» Your objective
Your answer must be every line of the data that contains "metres".

» Stored data
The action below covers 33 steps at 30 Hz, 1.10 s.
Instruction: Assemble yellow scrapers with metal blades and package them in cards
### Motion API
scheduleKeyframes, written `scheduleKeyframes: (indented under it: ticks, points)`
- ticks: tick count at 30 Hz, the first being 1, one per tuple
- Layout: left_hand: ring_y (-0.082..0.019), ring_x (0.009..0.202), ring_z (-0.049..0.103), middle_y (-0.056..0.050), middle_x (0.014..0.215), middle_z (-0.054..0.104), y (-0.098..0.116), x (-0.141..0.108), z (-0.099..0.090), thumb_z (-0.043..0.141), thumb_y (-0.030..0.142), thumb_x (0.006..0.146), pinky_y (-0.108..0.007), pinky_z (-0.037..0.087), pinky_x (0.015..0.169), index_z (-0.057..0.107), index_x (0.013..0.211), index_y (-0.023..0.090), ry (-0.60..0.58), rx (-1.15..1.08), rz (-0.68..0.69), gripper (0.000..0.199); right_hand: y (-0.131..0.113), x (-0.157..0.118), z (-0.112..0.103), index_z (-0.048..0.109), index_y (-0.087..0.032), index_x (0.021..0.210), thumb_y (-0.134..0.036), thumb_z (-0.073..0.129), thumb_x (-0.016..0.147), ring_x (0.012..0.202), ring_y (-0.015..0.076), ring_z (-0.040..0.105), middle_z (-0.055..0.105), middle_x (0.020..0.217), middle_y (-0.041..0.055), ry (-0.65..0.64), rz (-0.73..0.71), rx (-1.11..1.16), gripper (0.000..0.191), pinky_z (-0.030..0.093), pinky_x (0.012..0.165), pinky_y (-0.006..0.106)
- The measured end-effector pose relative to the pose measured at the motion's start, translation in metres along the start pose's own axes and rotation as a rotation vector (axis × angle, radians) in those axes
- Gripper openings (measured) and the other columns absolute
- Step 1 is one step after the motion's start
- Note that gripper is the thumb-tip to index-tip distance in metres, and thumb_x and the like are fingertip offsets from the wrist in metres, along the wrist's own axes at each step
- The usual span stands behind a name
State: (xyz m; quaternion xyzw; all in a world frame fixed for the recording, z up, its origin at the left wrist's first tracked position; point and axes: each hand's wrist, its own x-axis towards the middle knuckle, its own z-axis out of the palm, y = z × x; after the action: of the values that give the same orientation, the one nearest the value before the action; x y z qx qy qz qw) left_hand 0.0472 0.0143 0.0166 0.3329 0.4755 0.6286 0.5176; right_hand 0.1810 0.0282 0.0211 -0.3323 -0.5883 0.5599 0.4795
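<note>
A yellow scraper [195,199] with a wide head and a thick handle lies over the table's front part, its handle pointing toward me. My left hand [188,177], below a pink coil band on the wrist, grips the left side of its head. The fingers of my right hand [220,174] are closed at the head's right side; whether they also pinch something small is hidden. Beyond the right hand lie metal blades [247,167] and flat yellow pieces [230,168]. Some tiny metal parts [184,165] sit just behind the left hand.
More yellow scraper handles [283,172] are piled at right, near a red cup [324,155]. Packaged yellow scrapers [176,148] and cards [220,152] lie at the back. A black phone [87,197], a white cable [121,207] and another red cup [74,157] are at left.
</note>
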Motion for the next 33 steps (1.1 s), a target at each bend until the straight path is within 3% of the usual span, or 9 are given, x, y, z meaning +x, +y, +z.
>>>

» Written answer
- The measured end-effector pose relative to the pose measured at the motion's start, translation in metres along the start pose's own axes and rotation as a rotation vector (axis × angle, radians) in those axes
- Note that gripper is the thumb-tip to index-tip distance in metres, and thumb_x and the like are fingertip offsets from the wrist in metres, along the wrist's own axes at each step

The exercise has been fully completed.